INTERVIEW


Surveying The Sizzling Commodity Markets
Jerry Toepke Of The Moore Research Center

by Jayanthi Gopalakrishnan


Watching the rhythm of the markets, and being able to anticipate market movement, can give the involved trader a boost. Jerry Toepke, who is editor at Moore Research Center, Inc. (MRCI), has gained an appreciation for the power of the seasonal study as well as how it integrates with technical and fundamental analysis since he joined MRCI in 1988. His interest in the futures market started in 1977, and since then, he has been a private trader and retail broker. STOCKS & COMMODITIES Editor Jayanthi Gopalakrishnan interviewed MRCI's Jerry Toepke on August 9, 2006, via telephone.


Can you tell us about the Moore Research Center?

The Moore Research Center is an independent, privately owned company engaged in seasonal research. The company has, and still does, conduct research under contract to certain futures exchanges, but generally, it is in the business to provide research to individual traders, from beginners to professionals to commercials, so they can better make their own trading decisions. The company is not an advisory service, and does not presume to make trading recommendations. Rather, our intent is to perform an objective analysis of historical futures prices, looking for price movements that are so reliably repetitive that traders can anticipate their recurrence on their own.

Is that kind of predictable repetition only in the futures markets?

I suspect it's true in most markets, but our forte is futures and that is pretty much where we stay. We have done some special reports, special publications, that we put out once in a while on the Dow Jones industrials, and on the Standard & Poor's 100. We determine when a specific stock, over the last x number of years, tends to make a seasonal high, a seasonal low, and seasonal trends in one direction or other. But primarily, our clientele, our business, and our focus are on futures.

So why is seasonality so important to a futures trader?

First, we need to define seasonality. We define it as the observed tendency of a market to move in the same direction during a similar period each year, with a high degree of past reliability. In essence, our seasonal analysis is a statistical study of historical futures prices looking for those tendencies. Once you do the seasonal analysis, then the application to seasonal trading is actually the use of that objective analysis to anticipate such seasonal movement. The assumption we have to make is that any market that has exhibited such reliable movement in the past is mostly driven by fundamentals. These tend to recur each and every year in a more or less timely fashion, and affect the market in a similar manner. Traders with that seasonal knowledge are able to anticipate, research, and plan for potential trading strategies well in advance.

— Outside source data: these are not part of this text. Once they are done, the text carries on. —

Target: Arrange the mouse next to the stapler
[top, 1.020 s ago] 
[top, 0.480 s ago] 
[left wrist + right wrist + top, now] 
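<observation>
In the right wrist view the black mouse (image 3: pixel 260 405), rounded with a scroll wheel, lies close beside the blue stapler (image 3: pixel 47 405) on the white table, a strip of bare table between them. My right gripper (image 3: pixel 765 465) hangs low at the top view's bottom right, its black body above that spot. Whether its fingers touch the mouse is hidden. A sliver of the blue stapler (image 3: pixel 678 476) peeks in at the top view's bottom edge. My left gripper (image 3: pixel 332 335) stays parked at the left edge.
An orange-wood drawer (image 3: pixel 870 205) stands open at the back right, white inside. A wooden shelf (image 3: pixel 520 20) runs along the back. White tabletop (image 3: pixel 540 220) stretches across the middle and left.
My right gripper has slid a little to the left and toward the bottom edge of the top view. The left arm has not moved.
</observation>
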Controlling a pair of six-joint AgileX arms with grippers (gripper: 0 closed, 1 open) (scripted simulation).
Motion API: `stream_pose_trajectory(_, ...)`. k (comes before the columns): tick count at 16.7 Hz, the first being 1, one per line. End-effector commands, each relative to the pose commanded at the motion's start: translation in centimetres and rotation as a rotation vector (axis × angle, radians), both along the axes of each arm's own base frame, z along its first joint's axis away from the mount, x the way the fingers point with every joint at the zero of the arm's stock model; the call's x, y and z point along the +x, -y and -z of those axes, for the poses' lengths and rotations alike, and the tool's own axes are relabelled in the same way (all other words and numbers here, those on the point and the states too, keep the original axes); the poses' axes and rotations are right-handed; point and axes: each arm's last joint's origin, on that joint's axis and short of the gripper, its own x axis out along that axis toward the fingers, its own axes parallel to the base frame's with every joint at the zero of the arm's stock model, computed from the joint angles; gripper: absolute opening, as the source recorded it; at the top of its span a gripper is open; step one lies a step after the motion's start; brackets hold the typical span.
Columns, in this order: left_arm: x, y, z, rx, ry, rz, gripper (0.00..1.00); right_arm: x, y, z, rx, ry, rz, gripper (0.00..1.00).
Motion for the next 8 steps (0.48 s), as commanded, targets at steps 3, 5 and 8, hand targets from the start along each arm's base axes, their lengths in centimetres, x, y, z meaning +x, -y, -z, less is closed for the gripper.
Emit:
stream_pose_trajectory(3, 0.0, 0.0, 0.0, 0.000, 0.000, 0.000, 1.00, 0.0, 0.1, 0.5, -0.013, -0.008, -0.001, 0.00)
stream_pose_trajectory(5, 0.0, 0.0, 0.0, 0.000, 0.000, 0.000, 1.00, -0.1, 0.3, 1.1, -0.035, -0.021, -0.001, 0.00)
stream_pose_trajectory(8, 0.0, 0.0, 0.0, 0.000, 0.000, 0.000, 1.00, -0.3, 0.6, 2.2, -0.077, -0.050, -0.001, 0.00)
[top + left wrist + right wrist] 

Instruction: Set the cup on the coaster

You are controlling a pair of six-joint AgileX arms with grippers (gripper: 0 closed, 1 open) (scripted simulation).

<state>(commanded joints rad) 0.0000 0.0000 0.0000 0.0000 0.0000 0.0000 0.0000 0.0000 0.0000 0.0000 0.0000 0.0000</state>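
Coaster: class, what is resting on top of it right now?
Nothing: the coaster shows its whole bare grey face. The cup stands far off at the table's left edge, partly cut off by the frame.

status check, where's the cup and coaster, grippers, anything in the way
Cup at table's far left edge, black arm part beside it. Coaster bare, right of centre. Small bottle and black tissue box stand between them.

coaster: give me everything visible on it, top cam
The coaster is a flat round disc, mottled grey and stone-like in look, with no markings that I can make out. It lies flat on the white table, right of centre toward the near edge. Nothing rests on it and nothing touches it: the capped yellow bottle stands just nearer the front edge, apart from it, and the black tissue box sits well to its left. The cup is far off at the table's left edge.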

So seasonal analysis is simply a study of what's normal. You know what the market normally tends to do, rather than something that is constantly reacting to the latest news, or a sudden move in the market, with no game plan. Knowledge of seasonal patterns and seasonal analysis really give a trader the necessary background to see what the norm is so the current market can be compared with the norm. This helps anticipate the recurrence of a seasonal movement, and that way, you can tell if the market is out of whack. Is it reacting to something bigger than the norm?

What are some things that can cause anomalies?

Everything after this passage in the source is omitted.